- Work task
Repeat the data below exactly, dropping any pictures it holds.

- Provided material
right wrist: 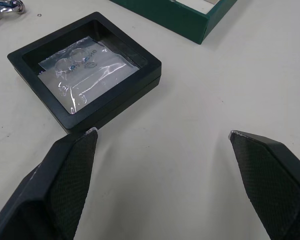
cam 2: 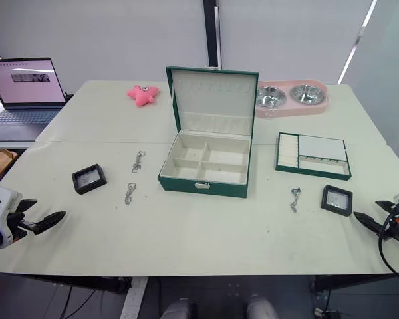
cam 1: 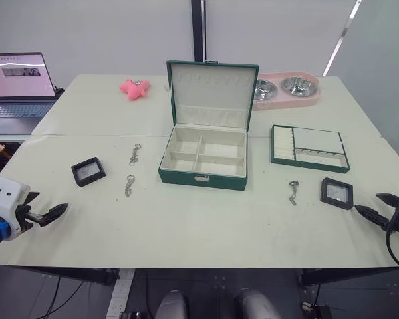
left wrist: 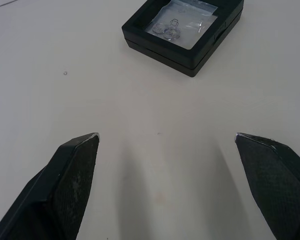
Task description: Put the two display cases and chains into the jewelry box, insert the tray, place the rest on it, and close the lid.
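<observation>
The dark green jewelry box (cam 1: 203, 174) stands mid-table with its lid (cam 1: 211, 85) raised upright; its cream compartments hold nothing. To its right lies the green-rimmed tray (cam 1: 310, 147). One black display case (cam 1: 88, 171) rests at the left, the other (cam 1: 336, 193) at the right. Two silver chains (cam 1: 134, 155) (cam 1: 129, 185) lie left of the box, a third (cam 1: 293, 192) to its right. My left gripper (cam 1: 50, 206) hovers open near the front-left edge, pointing at the left case (left wrist: 182, 30). My right gripper (cam 1: 367, 202) is open just short of the right case (right wrist: 85, 70).
A laptop (cam 1: 16, 86) sits on a side table at the far left. A pink star-shaped toy (cam 1: 134, 88) and a pink double-bowl tray (cam 1: 289, 90) lie at the back of the table. The table's front edge (cam 1: 199, 267) runs just below both grippers.
</observation>
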Tool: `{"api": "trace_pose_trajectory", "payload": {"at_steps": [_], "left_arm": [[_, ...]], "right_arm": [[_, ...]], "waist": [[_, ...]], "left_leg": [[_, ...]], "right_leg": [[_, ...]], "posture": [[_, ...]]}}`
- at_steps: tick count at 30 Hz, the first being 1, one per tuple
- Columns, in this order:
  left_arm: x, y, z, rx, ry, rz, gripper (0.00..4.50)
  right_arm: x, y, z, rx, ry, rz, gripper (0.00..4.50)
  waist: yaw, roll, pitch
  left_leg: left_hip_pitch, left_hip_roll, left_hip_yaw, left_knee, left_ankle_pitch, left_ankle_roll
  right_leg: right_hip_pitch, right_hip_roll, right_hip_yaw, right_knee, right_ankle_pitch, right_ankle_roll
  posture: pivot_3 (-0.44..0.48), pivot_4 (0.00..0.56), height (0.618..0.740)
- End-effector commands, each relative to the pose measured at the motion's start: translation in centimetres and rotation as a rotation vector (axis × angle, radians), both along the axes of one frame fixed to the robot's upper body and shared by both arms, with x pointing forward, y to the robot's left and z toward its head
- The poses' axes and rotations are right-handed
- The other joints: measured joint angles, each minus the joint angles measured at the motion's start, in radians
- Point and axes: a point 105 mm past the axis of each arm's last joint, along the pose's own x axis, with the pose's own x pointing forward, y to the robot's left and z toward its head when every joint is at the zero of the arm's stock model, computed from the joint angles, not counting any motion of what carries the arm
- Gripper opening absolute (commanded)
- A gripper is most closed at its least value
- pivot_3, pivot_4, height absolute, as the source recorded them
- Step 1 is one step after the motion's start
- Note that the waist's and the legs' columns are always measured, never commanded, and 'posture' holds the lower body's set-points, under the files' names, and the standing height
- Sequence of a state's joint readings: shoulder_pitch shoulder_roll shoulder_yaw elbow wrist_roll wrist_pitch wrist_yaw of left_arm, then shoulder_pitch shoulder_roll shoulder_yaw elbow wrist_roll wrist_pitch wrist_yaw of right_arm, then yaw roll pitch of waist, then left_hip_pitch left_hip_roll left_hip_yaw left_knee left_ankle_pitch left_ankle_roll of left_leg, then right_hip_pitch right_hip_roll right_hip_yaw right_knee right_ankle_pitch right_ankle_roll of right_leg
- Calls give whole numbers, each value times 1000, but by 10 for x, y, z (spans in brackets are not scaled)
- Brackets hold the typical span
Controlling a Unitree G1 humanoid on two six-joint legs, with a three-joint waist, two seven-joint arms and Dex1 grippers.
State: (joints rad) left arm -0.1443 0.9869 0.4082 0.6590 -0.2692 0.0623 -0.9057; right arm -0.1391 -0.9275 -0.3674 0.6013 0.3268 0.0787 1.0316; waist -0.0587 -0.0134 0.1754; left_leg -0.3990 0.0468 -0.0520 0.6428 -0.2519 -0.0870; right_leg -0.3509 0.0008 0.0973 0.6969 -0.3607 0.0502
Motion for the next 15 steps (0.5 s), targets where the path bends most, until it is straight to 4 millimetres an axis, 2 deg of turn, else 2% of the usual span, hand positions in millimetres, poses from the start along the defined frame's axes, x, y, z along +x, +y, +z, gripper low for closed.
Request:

- Task response
right wrist: 
cam 2: 
cam 1: 
left wrist: 
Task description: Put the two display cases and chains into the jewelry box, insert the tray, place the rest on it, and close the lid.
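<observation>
The dark green jewelry box (cam 1: 203, 174) stands mid-table with its lid (cam 1: 211, 85) raised upright; its cream compartments hold nothing. To its right lies the green-rimmed tray (cam 1: 310, 147). One black display case (cam 1: 88, 171) rests at the left, the other (cam 1: 336, 193) at the right. Two silver chains (cam 1: 134, 155) (cam 1: 129, 185) lie left of the box, a third (cam 1: 293, 192) to its right. My left gripper (cam 1: 50, 206) hovers open near the front-left edge, pointing at the left case (left wrist: 182, 30). My right gripper (cam 1: 367, 202) is open just short of the right case (right wrist: 85, 70).
A laptop (cam 1: 16, 86) sits on a side table at the far left. A pink star-shaped toy (cam 1: 134, 88) and a pink double-bowl tray (cam 1: 289, 90) lie at the back of the table. The table's front edge (cam 1: 199, 267) runs just below both grippers.
</observation>
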Tool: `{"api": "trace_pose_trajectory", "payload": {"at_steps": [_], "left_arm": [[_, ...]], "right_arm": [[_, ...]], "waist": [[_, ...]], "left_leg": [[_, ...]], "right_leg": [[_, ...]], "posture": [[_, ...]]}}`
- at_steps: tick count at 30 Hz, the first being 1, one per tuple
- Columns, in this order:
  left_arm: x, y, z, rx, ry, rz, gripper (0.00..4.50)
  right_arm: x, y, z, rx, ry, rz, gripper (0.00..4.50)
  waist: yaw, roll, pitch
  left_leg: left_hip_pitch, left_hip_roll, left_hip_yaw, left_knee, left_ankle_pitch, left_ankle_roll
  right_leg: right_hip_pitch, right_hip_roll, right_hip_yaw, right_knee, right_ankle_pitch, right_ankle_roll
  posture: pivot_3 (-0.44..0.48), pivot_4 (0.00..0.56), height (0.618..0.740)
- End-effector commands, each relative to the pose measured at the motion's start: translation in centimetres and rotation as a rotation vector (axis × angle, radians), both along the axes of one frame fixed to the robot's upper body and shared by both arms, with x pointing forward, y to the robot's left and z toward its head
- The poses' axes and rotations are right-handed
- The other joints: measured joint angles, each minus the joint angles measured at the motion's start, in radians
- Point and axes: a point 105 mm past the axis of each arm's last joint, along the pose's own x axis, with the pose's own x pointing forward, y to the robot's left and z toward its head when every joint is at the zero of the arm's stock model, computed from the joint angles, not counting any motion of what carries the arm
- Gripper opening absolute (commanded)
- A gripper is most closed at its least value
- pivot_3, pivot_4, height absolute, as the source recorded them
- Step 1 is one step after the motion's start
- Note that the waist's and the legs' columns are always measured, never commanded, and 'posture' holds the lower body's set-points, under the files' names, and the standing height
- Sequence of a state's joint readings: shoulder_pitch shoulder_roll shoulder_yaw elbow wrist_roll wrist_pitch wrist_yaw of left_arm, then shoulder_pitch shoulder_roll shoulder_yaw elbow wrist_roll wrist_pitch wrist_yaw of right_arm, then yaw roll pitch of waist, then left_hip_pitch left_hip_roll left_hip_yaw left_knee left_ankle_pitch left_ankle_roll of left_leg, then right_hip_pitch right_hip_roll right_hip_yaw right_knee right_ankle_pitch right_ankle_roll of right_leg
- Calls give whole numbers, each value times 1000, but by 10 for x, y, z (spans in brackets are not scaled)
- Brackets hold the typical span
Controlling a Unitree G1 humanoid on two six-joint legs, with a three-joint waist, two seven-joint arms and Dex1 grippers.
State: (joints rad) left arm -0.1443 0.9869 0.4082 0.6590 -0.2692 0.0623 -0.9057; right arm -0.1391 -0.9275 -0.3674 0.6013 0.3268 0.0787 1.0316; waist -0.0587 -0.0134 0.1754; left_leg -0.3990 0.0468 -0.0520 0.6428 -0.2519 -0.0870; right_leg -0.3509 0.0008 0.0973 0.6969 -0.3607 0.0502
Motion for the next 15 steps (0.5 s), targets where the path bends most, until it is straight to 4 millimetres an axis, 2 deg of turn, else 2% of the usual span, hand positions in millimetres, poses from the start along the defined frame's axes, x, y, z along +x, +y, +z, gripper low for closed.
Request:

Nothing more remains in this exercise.